For one so young, Diana displayed an extraordinary sense of duty, yet she insisted that her prime role in life was to be a good mother to her children. When she and Prince Charles visited Australia in 1983 she refused to leave Prince William behind, saying she was not going to be separated from her baby for such a long period and miss what she regarded as one of the most important parts of his life. It showed that The Princess had a mind of her own and was not prepared to be merely a pretty accessory.
A DEVOTED MOTHER
Diana's natural role in life was motherhood. She had always had a special affinity with children of all ages and she never doubted for a moment that she was intended to be a mother. Speaking about her children she once said, 'They mean everything to me' and later added, 'I always feed my children love and affection — it's so important'.
Although the royal marriage ended in divorce there were many times when the couple enjoyed great happiness together. One such time was at 9.03 p.m. on 21 June 1982, when Diana gave birth to her first son, Prince William, in the private Lindo Wing of St. Mary's Hospital in London. Prince Charles broke with royal tradition by being present at the birth, and it was also the first time that an heir-presumptive had been born in hospital. Both Diana and Prince Charles were overjoyed.
They were affectionate parents and Diana said she had found her true destiny. She was never happier than when she was playing with William, whom she called Wills. Two years later, on 15 September 1984, Harry was born.
Off duty Diana would attempt to shrug off the rigid controls of royal protocol and relax with her sons. She was determined that, although they would never forget who they were, they should have as normal an upbringing as possible. She took them to the cinema, letting them choose the films they wanted to see, and introduced them to the delights of fast food hamburger cafes, where she queued with other parents to serve herself. She was a thoroughly modern mother who refused to allow her royal role to interfere with the ordinary, every day joys of bringing up her children.
Diana turned up at the prices' annual sports day, kicked off her shoes and ran barefoot in the mothers' race — which the won, to her sons' great delight. When the time came for Prince William to go away to school, Diana expressed a very clear reference for Eton. It was near enough to London that she could see him frequently, while allowing him to become an ordinary boarder. Both she and Prince Charles insisted that he should be treated the same way as the other pupils.

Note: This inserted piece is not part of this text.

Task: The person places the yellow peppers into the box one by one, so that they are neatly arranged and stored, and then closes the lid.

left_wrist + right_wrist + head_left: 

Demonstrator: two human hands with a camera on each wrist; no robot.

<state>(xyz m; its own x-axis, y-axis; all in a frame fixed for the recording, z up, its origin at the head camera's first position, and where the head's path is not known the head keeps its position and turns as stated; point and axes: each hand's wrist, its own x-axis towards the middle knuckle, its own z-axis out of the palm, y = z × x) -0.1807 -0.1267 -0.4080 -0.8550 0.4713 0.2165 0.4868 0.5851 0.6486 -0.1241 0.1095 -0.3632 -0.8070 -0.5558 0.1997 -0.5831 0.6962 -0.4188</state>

Diana impressed upon her sons their connection with the principality whose name they shared, telling them never to forget what they were: Prince William and Prince Harry of Wales. She took William on his first official visit to Wales — on St David's Day 1991 — and later took both boys to Cardiff to watch the Welsh rugby team in action.
She instilled in her sons her own sense of public awareness from an early age, and showed them, at first hand, how the underprivileged are forced to live by taking them with her to a Seamen's Mission centre for the homeless. It was a salutary experience for the young princes, but one which she felt was necessary in their ongoing training for their future lives.